In altre parti del mondo, in Oriente, sono fiorite in tempi diversi alcune discipline che possiamo definire di approccio spirituale, perché votate alla ricerca di un’essenza, di uno spirito comune, di una visione unitaria della Vita, da conoscere tramite esperienze dirette non logiche né mentali.

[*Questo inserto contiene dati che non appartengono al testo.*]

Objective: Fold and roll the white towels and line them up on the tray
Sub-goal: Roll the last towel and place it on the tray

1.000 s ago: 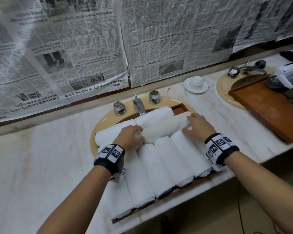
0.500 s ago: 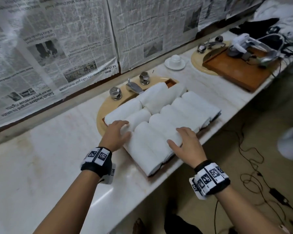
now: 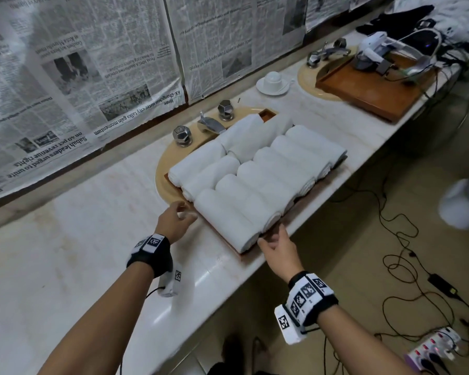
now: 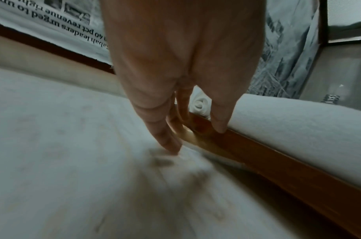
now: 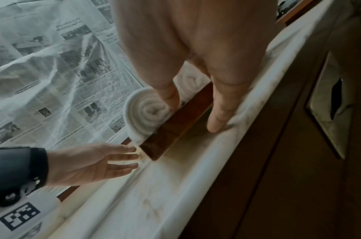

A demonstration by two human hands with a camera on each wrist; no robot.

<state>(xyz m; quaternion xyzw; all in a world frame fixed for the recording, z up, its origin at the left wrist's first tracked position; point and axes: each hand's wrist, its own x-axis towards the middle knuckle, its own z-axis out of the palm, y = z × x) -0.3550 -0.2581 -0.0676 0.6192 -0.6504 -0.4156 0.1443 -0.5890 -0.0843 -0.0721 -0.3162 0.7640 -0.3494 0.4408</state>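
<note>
Towels: I count eight or so rolled white towels lying side by side on the wooden tray, in two rows, the far row partly over the sink.
Tray: it sits on the marble counter, overlapping the beige sink, its near corner close to the counter's front edge.
Left hand: my left hand is at the tray's left side; in the left wrist view the fingers are straight, tips down on the counter, and the thumb touches the tray's wooden rim. It grasps nothing.
Right hand: my right hand is at the tray's near edge; in the right wrist view one finger points down onto the counter in front of the rim, the thumb against the end of the nearest roll. Fingers extended, nothing grasped.
Surroundings: faucet behind the towels, newspaper covering the wall, a cup on a saucer further right, a second tray holding a headset.
</note>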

Questi approcci, purtroppo, sono spesso degenerati in insegnamenti dogmatici, in speculazioni commerciali e in sistemi di potere piuttosto che di evoluzione ed emancipazione; per esempio alcune religioni che avrebbero dovuto unire (re-ligo = lego insieme) sono state usate per motivare divisioni, violenze e persino guerre cruente.

Al di là di queste esecrabili interpretazioni, l’intenzione originaria di questi insegnamenti era quella di porre l’attenzione sulla necessità di superare una percezione prevalentemente individuale, scoprendo relazioni e legami con ciò che ci circonda, vivendo tutt’uno con la Vita, senza confini di spazio e di tempo.

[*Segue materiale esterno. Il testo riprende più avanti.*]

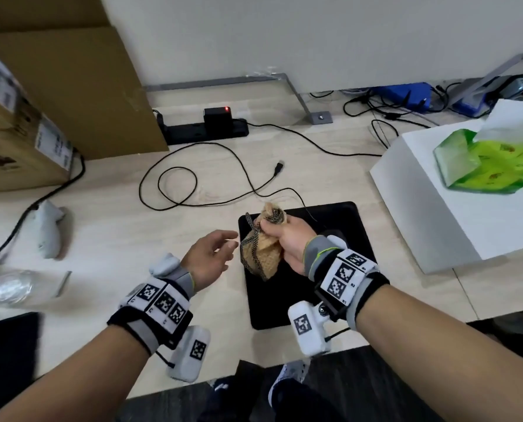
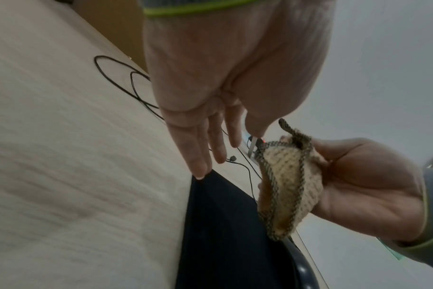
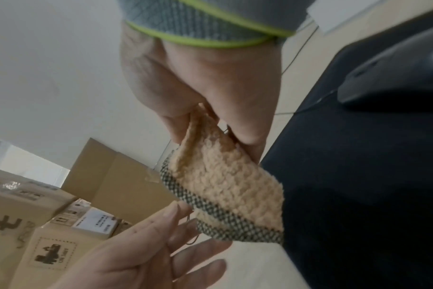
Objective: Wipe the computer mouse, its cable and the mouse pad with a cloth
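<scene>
My right hand (image 1: 280, 236) grips a bunched tan cloth (image 1: 261, 254) with a dark checked border, held above the left part of the black mouse pad (image 1: 354, 220). The cloth (image 3: 225, 181) hangs from that fist in the right wrist view. The dark mouse (image 3: 393, 72) sits on the pad (image 3: 359, 195), mostly hidden behind my right wrist in the head view. Its thin black cable (image 1: 193, 175) loops over the table to a loose USB plug (image 1: 279, 166). My left hand (image 1: 216, 254) hovers open just left of the cloth (image 2: 289, 185), fingers (image 2: 198, 156) straight, near the pad's corner (image 2: 210, 215).
Cardboard boxes (image 1: 56, 86) stand at the back left, a black power strip (image 1: 205, 129) behind the cable. A white block (image 1: 437, 208) with a green tissue pack (image 1: 485, 162) stands right of the pad. A white device (image 1: 50, 229), clear plastic (image 1: 10, 287) and a phone (image 1: 10, 354) lie at the left.
</scene>
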`<action>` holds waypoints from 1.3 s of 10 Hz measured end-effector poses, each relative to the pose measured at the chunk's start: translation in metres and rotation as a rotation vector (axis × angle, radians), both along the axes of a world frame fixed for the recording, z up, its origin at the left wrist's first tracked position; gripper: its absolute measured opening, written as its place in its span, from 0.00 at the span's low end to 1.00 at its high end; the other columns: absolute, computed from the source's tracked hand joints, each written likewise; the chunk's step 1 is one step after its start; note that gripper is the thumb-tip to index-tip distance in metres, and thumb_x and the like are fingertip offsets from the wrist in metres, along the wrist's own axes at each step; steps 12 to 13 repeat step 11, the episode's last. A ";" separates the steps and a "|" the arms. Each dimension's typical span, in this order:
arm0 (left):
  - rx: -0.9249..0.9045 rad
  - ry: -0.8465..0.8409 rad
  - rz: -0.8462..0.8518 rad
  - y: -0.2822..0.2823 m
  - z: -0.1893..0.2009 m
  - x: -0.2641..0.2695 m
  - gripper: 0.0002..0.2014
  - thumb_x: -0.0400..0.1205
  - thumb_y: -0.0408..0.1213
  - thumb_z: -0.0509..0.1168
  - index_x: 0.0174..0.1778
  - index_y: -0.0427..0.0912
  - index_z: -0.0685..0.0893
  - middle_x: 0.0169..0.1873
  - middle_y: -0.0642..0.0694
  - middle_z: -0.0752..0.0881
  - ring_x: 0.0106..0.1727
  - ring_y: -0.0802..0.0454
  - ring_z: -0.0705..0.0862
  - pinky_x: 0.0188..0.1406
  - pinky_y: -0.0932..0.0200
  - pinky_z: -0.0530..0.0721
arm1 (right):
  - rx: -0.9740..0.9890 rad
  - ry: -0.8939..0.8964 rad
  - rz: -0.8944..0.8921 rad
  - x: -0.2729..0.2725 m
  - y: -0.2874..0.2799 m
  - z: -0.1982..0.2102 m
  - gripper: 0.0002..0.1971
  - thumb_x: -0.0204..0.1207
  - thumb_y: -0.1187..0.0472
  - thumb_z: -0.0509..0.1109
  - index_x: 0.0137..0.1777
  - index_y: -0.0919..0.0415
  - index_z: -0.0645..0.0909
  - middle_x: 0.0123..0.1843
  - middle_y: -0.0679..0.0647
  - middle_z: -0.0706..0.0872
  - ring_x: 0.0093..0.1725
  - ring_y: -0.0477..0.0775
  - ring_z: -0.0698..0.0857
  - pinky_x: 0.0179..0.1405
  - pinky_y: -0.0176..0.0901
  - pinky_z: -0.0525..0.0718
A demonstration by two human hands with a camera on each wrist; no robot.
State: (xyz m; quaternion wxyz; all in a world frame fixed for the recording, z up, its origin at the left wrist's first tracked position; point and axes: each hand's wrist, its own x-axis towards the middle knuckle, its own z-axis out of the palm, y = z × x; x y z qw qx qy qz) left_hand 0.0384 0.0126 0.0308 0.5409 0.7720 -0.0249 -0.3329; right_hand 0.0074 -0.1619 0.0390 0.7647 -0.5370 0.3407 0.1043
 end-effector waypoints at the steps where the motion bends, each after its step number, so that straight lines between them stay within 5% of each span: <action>1: -0.052 0.069 0.051 0.015 0.003 -0.003 0.10 0.88 0.40 0.55 0.60 0.48 0.80 0.52 0.41 0.85 0.49 0.43 0.84 0.51 0.47 0.85 | 0.174 -0.025 0.008 0.004 0.013 0.004 0.06 0.79 0.70 0.64 0.46 0.61 0.80 0.40 0.59 0.85 0.38 0.56 0.84 0.42 0.46 0.83; 2: -0.285 0.326 0.252 0.034 0.010 -0.006 0.16 0.89 0.43 0.49 0.58 0.44 0.81 0.49 0.36 0.87 0.45 0.37 0.86 0.53 0.38 0.85 | 0.395 0.007 -0.038 0.008 0.030 0.007 0.10 0.74 0.69 0.55 0.44 0.64 0.79 0.40 0.61 0.83 0.39 0.59 0.83 0.46 0.49 0.83; 3: -0.369 0.412 0.288 0.044 0.015 -0.007 0.16 0.89 0.41 0.49 0.60 0.41 0.81 0.49 0.36 0.87 0.44 0.38 0.87 0.41 0.43 0.90 | 0.492 0.009 -0.080 0.010 0.042 0.006 0.12 0.65 0.66 0.58 0.47 0.67 0.77 0.44 0.63 0.80 0.44 0.63 0.82 0.56 0.54 0.85; 4: -0.352 0.327 0.183 0.058 0.016 -0.007 0.17 0.82 0.45 0.63 0.61 0.38 0.80 0.47 0.39 0.88 0.45 0.43 0.86 0.35 0.50 0.88 | 0.498 0.040 -0.055 0.016 0.056 0.004 0.19 0.65 0.60 0.61 0.56 0.65 0.77 0.56 0.67 0.78 0.58 0.66 0.79 0.72 0.63 0.72; 5: -0.293 0.223 0.133 0.071 0.013 -0.002 0.25 0.75 0.50 0.72 0.62 0.37 0.80 0.46 0.39 0.88 0.47 0.44 0.87 0.41 0.46 0.89 | 0.408 0.095 0.044 0.019 0.068 0.001 0.21 0.70 0.46 0.67 0.54 0.63 0.82 0.57 0.64 0.84 0.60 0.65 0.81 0.72 0.62 0.72; 6: -0.272 0.196 0.133 0.088 0.006 0.002 0.41 0.60 0.61 0.78 0.64 0.39 0.81 0.53 0.33 0.88 0.55 0.40 0.88 0.51 0.33 0.86 | 0.131 0.165 0.219 0.020 0.080 -0.008 0.29 0.58 0.33 0.76 0.56 0.48 0.84 0.61 0.54 0.86 0.66 0.60 0.80 0.69 0.62 0.73; 7: -0.268 0.209 0.135 0.093 0.003 0.003 0.44 0.58 0.62 0.79 0.64 0.38 0.80 0.56 0.32 0.87 0.58 0.38 0.87 0.52 0.31 0.85 | 0.113 0.125 0.251 0.017 0.081 -0.013 0.26 0.61 0.38 0.77 0.57 0.48 0.83 0.61 0.53 0.87 0.64 0.60 0.83 0.67 0.61 0.75; 9: -0.090 0.174 0.267 0.099 -0.010 0.013 0.12 0.80 0.45 0.68 0.47 0.38 0.84 0.42 0.38 0.88 0.46 0.39 0.87 0.44 0.44 0.88 | -0.097 0.058 0.287 0.016 0.089 -0.026 0.18 0.76 0.63 0.72 0.64 0.59 0.76 0.49 0.58 0.89 0.48 0.60 0.88 0.53 0.61 0.83; 10: 0.034 0.157 0.260 0.103 -0.026 0.018 0.10 0.82 0.40 0.67 0.54 0.37 0.83 0.47 0.36 0.88 0.47 0.40 0.87 0.49 0.39 0.88 | -0.309 0.080 0.341 0.018 0.094 -0.034 0.18 0.77 0.68 0.70 0.66 0.58 0.73 0.49 0.59 0.87 0.42 0.58 0.86 0.40 0.53 0.85; 11: 0.241 0.084 0.205 0.108 -0.033 0.018 0.16 0.80 0.44 0.69 0.61 0.44 0.78 0.51 0.42 0.87 0.51 0.41 0.86 0.52 0.43 0.87 | -0.531 0.106 0.393 0.017 0.092 -0.041 0.22 0.76 0.63 0.72 0.69 0.56 0.73 0.53 0.56 0.87 0.46 0.56 0.86 0.46 0.49 0.85; 13: 0.241 0.084 0.205 0.108 -0.033 0.018 0.16 0.80 0.44 0.69 0.61 0.44 0.78 0.51 0.42 0.87 0.51 0.41 0.86 0.52 0.43 0.87 | -0.531 0.106 0.393 0.017 0.092 -0.041 0.22 0.76 0.63 0.72 0.69 0.56 0.73 0.53 0.56 0.87 0.46 0.56 0.86 0.46 0.49 0.85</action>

L’uomo del futuro potrà essere scientifico e spirituale al tempo stesso, usare cioè gli aspetti positivi di entrambi questi approcci, ciascuno per le proprie competenze.

Credo però che la spiritualità debba guidare la tecnica fornitaci dalla scienza e il cuore la ragione, perché dalla spiritualità e dal cuore derivano i valori che la scienza e la tecnica non possiedono e che possono orientare le scelte verso il benessere collettivo.

Il valore più significativo dell’orientamento spirituale è l’amore; si traduce nella capacità di condividere in modo sempre più vasto, superando ogni limite e divisione.

PRATICA N. 7

La sequenza è composta da 3 gruppi di tecniche

1) ASANA

Posizioni di albero, triangolo, fianco teso, guerriero, mano piede, cane a testa in giù, gatto, posizione accovacciata

(https://www.yogapereducare.it/2017/07/07/foto-delle-posizioni-di-base/)

2) PRANAYAMA

Nadhi Sodhana pranayama con respirazione toracica e Jalandhara bandha: Il  controllo delle quattro fasi del respiro viene imposto dal cambio di narice.

(https://www.yogapereducare.it/2017/07/19/il-pranayama/)

3) MEDITAZIONE DI ESPANSIONE DELL’AMORE (eseguire indifferentemente al mattino o al pomeriggio sera)

Lasciamo svuotare la mente e con l’aiuto del respiro ci portiamo internamente all’altezza del cuore.

Qui percepiamo una sensazione di calma interiore, di gioia, di amore.

Sentiamo ampliarsi questa sensazione che si dilata fino ad avvolgerci completamente in un’aura di amore, che via via si espande fuori da noi e avvolge ogni cosa.

Persone, animali, natura tutta la Terra è unita da questa sensazione di amore, di unione.

Visualizziamo luce e amore intorno a noi  e a tutto il pianeta. Tutto è Una sola cosa pervasa dall’amore.

L’universo intero è amore.

Ci abbandoniamo nel grembo dell’universo, all’amore che pervade e unisce ogni cosa.